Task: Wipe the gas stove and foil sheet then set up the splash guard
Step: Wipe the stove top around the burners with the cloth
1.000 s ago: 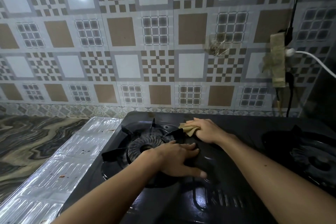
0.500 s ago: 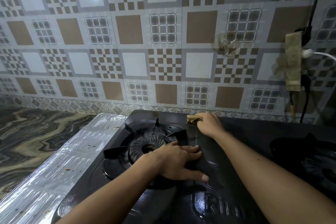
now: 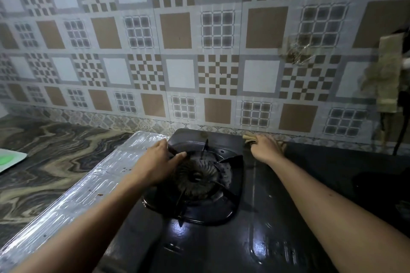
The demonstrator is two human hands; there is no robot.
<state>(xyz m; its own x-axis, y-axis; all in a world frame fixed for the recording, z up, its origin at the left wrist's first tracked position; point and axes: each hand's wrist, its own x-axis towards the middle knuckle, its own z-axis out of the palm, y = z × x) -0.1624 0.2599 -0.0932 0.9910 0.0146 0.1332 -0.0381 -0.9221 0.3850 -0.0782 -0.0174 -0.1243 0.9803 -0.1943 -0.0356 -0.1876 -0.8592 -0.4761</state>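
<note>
The black gas stove [image 3: 255,235] fills the lower middle, its left burner [image 3: 196,176] ringed by a pan support [image 3: 230,159]. My right hand [image 3: 265,147] presses a tan cloth [image 3: 248,137] flat on the stove's back edge beside the wall. My left hand [image 3: 158,162] rests on the pan support's left prong, fingers curled around it. A silver embossed foil sheet [image 3: 84,190] lies along the stove's left side, dotted with brown crumbs.
A tiled wall [image 3: 199,51] rises right behind the stove. Marbled countertop [image 3: 44,162] spreads to the left, with a white and green item [image 3: 8,159] at its edge. At the right, cables and a taped socket [image 3: 390,77] hang on the wall.
My left hand left the stove top right of the burner and moved to the pan support's left side. My right hand slid the cloth farther back to the stove's rear edge.
</note>
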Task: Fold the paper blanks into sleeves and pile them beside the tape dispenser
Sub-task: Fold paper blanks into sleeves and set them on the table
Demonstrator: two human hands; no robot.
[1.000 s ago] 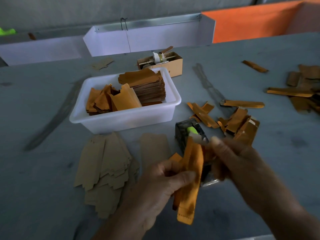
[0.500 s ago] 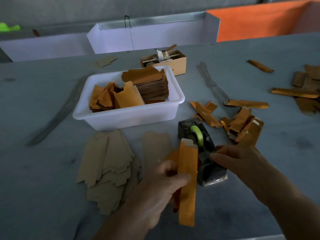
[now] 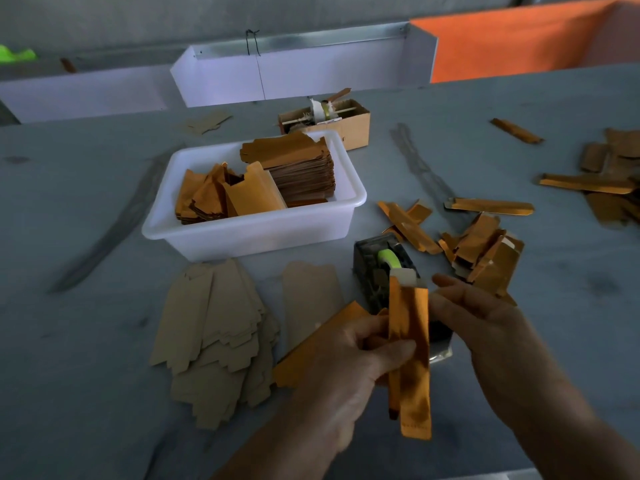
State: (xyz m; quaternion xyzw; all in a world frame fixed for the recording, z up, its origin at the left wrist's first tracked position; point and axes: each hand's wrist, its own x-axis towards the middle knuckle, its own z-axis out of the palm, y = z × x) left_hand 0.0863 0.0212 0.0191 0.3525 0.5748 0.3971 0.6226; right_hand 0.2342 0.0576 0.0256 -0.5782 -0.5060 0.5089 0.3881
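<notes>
My left hand (image 3: 349, 368) grips a folded orange-gold paper sleeve (image 3: 412, 362), held upright in front of the dark tape dispenser (image 3: 379, 275) with its green tape roll. My right hand (image 3: 474, 313) touches the sleeve's upper right edge near the dispenser, fingers curled; whether it holds a piece of tape I cannot tell. Another orange blank (image 3: 311, 344) lies under my left hand. A pile of folded sleeves (image 3: 481, 247) lies to the right of the dispenser. Flat tan blanks (image 3: 214, 337) are fanned out on the table at the left.
A white plastic tub (image 3: 256, 230) holding stacked blanks stands behind the fanned pile. A small cardboard box (image 3: 346, 123) sits behind it. More orange sleeves (image 3: 595, 181) lie scattered at the far right. White bins and an orange panel line the table's back edge.
My right hand came off the dispenser and moved left to the sleeve's upper edge. My left hand has kept the sleeve upright, shifting it slightly right.
</notes>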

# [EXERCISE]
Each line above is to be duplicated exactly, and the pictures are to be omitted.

# [TASK RESULT]
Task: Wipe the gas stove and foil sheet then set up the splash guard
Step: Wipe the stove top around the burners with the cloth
1.000 s ago: 
0.500 s ago: 
now: 
The demonstrator is two human hands; there is no robot.
<state>(xyz m; its own x-axis, y-axis; all in a world frame fixed for the recording, z up, its origin at the left wrist's first tracked position; point and axes: each hand's wrist, its own x-axis towards the middle knuckle, its own z-axis out of the palm, y = z × x) -0.1624 0.2599 -0.0932 0.9910 0.0146 0.1332 -0.0381 -0.9221 0.3850 -0.0782 -0.0174 -0.1243 0.9803 -0.1943 -0.0356 -0.1876 -0.8592 -0.4761</state>
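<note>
The black gas stove [image 3: 255,235] fills the lower middle, its left burner [image 3: 196,176] ringed by a pan support [image 3: 230,159]. My right hand [image 3: 265,147] presses a tan cloth [image 3: 248,137] flat on the stove's back edge beside the wall. My left hand [image 3: 158,162] rests on the pan support's left prong, fingers curled around it. A silver embossed foil sheet [image 3: 84,190] lies along the stove's left side, dotted with brown crumbs.
A tiled wall [image 3: 199,51] rises right behind the stove. Marbled countertop [image 3: 44,162] spreads to the left, with a white and green item [image 3: 8,159] at its edge. At the right, cables and a taped socket [image 3: 390,77] hang on the wall.
My left hand left the stove top right of the burner and moved to the pan support's left side. My right hand slid the cloth farther back to the stove's rear edge.
</note>
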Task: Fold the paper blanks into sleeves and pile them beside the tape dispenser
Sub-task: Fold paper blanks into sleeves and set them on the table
Demonstrator: two human hands; no robot.
[1.000 s ago] 
[0.500 s ago] 
[now] 
State: (xyz m; quaternion xyzw; all in a world frame fixed for the recording, z up, its origin at the left wrist's first tracked position; point and axes: each hand's wrist, its own x-axis towards the middle knuckle, its own z-axis out of the palm, y = z × x) left_hand 0.0863 0.0212 0.0191 0.3525 0.5748 0.3971 0.6226; right_hand 0.2342 0.0576 0.0256 -0.5782 -0.5060 0.5089 0.3881
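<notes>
My left hand (image 3: 349, 368) grips a folded orange-gold paper sleeve (image 3: 412, 362), held upright in front of the dark tape dispenser (image 3: 379, 275) with its green tape roll. My right hand (image 3: 474, 313) touches the sleeve's upper right edge near the dispenser, fingers curled; whether it holds a piece of tape I cannot tell. Another orange blank (image 3: 311, 344) lies under my left hand. A pile of folded sleeves (image 3: 481, 247) lies to the right of the dispenser. Flat tan blanks (image 3: 214, 337) are fanned out on the table at the left.
A white plastic tub (image 3: 256, 230) holding stacked blanks stands behind the fanned pile. A small cardboard box (image 3: 346, 123) sits behind it. More orange sleeves (image 3: 595, 181) lie scattered at the far right. White bins and an orange panel line the table's back edge.
My right hand came off the dispenser and moved left to the sleeve's upper edge. My left hand has kept the sleeve upright, shifting it slightly right.
</notes>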

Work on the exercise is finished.